MARTHA PAYNTER: Pandemic proving disastrous for women in Nova Scotia federal prison

Martha Paynter is a registered nurse, a PhD candidate at Dalhousie University School of Nursing, and the chair of Wellness Within: An Organization for Health and Justice.

The news that 49 people (24 prisoners, at least 25 staff) have now tested positive for COVID-19 at the Nova Institution for Women, a federal prison in Truro, brings a nightmare we foresaw in March 2020 into reality.

As a registered nurse who researches prisoner health, and as a community advocate for people in prisons for women, I have responded to the impact of the pandemic in the context of prisons.

For two years, there have been steadfast calls for decarceration as the only meaningful solution to prevent the pandemic from spreading inside correctional facilities. Although, in spring 2020, Nova Scotia made headlines for releasing 42 per cent of women from the provincial jail into community, the federal prison made no effort to do the same. Now it is too late.

There are at least five reasons why COVID-19 in prison is a disaster far beyond what we have seen in the community.

First, the speed of transmission in a congregate environment. With one third of the incarcerated population already testing positive, there is no possible way to safely separate those who are infected from those who are not. Spread will continue.
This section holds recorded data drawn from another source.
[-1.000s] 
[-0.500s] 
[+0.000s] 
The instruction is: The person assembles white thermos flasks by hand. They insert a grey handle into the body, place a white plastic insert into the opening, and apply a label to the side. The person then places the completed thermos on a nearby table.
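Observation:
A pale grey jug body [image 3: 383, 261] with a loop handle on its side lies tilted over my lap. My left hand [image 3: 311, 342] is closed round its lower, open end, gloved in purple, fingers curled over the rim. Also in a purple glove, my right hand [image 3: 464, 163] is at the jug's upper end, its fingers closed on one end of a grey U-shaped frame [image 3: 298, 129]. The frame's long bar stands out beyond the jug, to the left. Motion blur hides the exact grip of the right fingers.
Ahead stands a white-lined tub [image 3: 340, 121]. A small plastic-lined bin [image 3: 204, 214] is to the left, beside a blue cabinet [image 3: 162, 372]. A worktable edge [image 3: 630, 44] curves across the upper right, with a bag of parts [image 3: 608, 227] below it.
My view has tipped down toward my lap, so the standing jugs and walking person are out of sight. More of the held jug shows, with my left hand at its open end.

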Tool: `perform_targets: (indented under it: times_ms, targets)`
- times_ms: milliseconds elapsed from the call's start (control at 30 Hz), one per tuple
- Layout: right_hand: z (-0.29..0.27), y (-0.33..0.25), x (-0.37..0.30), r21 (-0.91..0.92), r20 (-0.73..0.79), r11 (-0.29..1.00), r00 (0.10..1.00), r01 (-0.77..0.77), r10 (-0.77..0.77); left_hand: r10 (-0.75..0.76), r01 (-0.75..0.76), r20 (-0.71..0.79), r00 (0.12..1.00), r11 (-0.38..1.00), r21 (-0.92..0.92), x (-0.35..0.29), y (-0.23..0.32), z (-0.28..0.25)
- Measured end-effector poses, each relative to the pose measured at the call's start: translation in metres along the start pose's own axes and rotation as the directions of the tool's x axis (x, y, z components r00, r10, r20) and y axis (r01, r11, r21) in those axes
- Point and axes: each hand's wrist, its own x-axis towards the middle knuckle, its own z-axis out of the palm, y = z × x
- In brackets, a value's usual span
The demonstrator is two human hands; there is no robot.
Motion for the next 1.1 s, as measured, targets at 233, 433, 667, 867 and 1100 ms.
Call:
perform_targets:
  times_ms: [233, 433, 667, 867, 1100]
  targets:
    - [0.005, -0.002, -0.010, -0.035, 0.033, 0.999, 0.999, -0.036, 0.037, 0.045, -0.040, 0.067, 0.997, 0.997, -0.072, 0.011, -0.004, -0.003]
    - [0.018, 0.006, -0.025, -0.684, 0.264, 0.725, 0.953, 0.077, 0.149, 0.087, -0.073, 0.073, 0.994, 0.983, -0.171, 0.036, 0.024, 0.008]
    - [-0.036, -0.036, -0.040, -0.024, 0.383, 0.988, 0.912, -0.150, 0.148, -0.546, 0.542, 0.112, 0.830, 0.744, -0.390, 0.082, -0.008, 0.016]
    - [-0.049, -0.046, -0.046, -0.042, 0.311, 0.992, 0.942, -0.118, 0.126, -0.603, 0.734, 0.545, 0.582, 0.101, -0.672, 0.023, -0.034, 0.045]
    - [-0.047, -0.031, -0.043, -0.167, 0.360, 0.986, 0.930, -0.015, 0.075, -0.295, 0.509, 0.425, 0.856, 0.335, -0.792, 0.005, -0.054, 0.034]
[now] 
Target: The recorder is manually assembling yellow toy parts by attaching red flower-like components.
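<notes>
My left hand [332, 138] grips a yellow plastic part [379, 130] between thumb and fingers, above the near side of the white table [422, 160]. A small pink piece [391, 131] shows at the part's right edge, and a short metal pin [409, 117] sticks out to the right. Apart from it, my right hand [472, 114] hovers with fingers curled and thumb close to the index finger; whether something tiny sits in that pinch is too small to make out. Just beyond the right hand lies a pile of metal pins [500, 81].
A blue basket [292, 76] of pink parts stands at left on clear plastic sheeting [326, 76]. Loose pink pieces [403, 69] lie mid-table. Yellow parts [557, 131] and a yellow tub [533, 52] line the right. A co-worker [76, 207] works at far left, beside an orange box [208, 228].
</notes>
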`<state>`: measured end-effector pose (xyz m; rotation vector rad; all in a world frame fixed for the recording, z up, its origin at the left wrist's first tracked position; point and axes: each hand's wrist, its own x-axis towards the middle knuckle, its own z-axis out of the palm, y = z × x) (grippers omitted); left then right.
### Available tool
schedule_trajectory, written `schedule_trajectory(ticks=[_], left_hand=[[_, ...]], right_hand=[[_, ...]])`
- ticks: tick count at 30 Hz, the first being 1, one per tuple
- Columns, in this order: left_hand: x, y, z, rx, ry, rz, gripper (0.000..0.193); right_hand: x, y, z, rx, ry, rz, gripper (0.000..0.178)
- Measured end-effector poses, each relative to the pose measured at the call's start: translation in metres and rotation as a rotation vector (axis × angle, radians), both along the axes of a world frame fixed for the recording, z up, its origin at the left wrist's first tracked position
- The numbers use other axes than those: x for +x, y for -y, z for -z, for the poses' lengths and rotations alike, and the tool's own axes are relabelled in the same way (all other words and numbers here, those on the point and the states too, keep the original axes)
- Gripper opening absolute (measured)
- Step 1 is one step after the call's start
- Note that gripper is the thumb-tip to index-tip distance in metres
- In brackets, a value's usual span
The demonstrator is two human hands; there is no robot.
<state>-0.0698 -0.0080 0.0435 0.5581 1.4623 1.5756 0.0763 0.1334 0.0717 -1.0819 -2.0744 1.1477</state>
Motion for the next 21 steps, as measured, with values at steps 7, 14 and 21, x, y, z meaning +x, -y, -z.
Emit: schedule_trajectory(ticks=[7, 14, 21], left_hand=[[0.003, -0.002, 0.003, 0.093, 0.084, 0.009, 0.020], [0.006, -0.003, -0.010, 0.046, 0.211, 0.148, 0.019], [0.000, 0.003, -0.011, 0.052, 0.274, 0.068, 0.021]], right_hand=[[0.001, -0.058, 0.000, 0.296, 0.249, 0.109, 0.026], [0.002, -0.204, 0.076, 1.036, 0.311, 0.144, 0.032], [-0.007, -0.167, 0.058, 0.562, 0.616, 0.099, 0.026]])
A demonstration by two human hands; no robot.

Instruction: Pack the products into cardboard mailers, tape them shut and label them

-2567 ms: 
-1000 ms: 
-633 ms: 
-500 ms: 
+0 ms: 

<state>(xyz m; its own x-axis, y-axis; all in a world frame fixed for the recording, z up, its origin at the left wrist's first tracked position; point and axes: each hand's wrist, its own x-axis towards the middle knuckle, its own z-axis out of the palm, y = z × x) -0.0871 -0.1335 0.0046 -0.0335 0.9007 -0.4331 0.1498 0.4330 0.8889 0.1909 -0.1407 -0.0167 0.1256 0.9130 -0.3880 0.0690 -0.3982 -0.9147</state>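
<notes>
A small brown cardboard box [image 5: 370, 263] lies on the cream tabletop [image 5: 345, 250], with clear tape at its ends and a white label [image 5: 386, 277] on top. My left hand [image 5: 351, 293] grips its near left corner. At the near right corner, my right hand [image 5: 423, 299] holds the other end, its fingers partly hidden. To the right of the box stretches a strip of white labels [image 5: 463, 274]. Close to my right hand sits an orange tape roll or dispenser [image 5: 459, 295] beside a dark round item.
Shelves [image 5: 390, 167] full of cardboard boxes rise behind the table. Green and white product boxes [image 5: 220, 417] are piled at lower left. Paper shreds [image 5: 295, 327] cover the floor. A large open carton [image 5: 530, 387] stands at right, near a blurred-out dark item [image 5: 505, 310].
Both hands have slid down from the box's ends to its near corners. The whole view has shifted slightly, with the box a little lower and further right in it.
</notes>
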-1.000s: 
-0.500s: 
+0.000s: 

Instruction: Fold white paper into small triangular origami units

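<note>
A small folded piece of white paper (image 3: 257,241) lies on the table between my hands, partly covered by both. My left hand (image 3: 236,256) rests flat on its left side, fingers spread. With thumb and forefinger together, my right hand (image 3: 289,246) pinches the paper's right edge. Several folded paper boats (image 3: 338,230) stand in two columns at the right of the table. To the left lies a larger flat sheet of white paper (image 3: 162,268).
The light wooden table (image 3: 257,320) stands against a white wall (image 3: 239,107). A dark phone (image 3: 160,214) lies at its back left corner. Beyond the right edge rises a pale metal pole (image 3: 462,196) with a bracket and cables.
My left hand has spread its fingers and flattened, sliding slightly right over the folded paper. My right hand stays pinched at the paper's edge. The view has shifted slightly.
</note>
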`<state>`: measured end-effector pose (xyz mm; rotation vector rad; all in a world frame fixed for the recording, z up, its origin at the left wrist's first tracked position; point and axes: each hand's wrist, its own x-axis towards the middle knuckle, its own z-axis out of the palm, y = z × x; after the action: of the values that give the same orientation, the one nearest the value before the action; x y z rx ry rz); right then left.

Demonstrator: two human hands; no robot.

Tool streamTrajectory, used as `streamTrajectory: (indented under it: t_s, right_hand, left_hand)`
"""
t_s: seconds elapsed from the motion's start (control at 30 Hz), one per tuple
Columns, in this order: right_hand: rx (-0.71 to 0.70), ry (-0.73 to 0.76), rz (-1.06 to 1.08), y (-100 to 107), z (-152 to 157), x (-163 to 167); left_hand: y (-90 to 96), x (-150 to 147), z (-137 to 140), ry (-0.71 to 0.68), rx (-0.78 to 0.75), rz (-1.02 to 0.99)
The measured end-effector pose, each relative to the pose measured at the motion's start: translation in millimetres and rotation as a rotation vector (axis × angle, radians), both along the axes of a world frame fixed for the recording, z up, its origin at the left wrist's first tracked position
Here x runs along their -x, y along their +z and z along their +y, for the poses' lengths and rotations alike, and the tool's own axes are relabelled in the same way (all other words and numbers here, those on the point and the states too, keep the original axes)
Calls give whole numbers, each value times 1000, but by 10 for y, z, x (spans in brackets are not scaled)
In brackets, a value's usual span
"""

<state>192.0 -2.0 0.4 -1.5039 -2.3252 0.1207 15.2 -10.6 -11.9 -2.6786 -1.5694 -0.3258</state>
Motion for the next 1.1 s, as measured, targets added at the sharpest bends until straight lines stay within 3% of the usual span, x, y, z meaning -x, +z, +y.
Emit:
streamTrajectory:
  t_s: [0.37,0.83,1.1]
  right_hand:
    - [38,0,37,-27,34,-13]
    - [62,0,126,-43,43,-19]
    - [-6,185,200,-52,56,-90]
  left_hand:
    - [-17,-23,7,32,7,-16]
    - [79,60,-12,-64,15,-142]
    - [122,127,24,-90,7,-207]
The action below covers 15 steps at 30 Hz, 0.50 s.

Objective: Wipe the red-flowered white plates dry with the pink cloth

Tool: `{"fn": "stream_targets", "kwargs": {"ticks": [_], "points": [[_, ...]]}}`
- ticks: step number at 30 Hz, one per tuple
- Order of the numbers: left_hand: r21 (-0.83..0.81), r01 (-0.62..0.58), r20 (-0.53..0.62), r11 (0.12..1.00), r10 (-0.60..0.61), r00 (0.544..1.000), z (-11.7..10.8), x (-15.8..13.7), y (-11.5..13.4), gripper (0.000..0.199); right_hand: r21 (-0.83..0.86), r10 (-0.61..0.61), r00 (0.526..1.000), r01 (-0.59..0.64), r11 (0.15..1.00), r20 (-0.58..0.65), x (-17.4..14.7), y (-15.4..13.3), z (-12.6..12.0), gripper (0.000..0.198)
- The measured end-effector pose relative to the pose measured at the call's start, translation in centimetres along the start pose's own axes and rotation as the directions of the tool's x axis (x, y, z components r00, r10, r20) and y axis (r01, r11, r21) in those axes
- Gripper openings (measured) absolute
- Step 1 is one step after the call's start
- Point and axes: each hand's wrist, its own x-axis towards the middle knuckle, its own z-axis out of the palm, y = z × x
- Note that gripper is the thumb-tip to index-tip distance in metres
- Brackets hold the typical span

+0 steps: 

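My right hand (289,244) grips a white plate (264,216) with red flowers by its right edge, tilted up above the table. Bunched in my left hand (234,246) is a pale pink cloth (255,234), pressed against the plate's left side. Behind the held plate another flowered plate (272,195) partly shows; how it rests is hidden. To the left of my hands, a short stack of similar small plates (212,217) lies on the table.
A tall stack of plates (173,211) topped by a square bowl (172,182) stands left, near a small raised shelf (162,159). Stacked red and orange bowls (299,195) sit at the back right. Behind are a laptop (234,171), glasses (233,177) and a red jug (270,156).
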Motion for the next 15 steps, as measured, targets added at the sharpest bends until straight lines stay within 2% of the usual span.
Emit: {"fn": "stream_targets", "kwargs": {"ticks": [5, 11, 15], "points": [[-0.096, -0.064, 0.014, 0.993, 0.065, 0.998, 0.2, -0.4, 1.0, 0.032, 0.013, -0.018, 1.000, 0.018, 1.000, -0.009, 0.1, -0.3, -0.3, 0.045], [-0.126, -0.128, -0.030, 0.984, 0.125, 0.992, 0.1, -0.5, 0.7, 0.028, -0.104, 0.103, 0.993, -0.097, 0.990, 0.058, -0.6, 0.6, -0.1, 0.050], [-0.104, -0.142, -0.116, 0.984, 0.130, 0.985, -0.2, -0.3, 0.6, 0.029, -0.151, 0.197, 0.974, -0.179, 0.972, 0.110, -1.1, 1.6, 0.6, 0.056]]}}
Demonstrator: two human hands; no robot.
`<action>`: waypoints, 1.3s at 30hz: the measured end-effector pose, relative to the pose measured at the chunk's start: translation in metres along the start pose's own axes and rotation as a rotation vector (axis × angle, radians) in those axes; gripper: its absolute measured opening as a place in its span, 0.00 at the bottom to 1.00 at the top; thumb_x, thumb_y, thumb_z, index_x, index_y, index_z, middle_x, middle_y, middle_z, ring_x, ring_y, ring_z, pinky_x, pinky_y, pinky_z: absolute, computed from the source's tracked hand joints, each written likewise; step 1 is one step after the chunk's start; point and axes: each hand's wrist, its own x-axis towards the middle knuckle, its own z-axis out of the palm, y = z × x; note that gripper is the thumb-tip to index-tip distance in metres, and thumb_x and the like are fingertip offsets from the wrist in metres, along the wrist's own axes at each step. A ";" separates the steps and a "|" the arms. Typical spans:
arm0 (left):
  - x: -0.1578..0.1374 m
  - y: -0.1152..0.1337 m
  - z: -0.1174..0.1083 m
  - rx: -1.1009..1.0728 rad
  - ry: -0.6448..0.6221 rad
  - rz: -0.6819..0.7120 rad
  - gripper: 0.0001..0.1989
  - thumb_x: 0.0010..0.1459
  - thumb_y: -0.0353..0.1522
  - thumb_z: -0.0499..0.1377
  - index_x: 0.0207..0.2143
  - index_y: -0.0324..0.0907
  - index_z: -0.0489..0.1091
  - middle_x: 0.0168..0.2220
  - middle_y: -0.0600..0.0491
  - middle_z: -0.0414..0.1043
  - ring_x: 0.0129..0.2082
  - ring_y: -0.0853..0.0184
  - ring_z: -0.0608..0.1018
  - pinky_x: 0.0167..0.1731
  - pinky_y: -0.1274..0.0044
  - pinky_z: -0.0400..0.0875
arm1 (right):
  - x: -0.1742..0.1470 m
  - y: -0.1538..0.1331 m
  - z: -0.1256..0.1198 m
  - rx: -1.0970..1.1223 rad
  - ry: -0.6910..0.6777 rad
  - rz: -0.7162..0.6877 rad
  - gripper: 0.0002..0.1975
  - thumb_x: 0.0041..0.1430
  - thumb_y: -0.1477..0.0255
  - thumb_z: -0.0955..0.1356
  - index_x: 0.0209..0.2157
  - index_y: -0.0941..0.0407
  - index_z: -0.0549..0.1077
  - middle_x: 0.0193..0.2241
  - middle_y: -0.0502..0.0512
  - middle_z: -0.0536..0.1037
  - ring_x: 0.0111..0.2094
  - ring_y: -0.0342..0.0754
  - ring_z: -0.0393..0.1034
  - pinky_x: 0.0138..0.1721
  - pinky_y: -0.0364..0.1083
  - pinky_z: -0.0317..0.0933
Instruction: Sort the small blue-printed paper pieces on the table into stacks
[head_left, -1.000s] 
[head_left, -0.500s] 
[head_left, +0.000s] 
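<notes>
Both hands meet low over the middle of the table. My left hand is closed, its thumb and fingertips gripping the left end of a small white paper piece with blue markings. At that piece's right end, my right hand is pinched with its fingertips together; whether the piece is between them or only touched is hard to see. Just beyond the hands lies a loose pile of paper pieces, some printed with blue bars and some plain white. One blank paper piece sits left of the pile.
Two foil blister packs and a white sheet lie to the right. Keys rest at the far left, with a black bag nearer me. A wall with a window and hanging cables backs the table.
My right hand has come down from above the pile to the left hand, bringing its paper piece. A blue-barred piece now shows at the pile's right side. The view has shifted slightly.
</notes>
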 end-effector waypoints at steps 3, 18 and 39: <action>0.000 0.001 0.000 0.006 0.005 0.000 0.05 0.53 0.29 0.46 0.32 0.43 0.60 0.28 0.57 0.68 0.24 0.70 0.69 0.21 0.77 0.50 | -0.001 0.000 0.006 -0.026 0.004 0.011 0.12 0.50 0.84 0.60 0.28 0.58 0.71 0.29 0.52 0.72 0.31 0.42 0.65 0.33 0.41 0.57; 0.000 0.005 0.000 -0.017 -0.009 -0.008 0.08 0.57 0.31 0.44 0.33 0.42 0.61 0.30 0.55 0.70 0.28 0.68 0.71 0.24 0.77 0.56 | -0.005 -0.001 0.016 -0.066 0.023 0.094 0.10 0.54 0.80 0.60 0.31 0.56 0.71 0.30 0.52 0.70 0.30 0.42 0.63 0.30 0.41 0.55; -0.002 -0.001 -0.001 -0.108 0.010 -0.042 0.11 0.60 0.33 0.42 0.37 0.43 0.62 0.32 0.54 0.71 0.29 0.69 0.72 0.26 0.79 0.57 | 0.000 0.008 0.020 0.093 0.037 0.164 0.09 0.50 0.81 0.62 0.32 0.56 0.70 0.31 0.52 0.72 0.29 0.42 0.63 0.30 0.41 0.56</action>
Second, incarcerated people have complex health histories, including high rates of chronic disease, mental illness, and substance use disorder, placing them at much greater physical and emotional risk from the impact of infection.

Third, prisoners do not have control over their lives. Although over 90 per cent of prisoners at Nova chose to be vaccinated, they are still inadequately protected from omicron. A near-guarantee of contracting a potentially lethal virus is not part of anyone’s sentence.

Fourth, most of the prisoners are mothers and parents. They have already endured inconceivable trauma, separated from their children during a global crisis that has caused rates of mental illness and suicide to skyrocket. With COVID-19 now inside, they and their kids are very, very afraid.

Fifth, health care is one of the leading sources of prisoner complaints to the Office of the Correctional Investigator, the federal prison watchdog, at the best of times. What will health care look like now?

On top of all of this, 50 per cent of women in federal prisons in Canada are Indigenous, while Indigenous people represent only five per cent of the general population in the country. Despite calls from the Truth and Reconciliation Commission and the Murdered and Missing Indigenous Women and Girls’ Inquiry to urgently address the numbers of Indigenous people behind bars, the problem only worsened in recent years. There can be no reconciliation while such a grossly disproportionate number of Indigenous people are not only subjected to the torment of incarceration, but the terror of COVID-19 infection in a space where they have no autonomy and inadequate health resources.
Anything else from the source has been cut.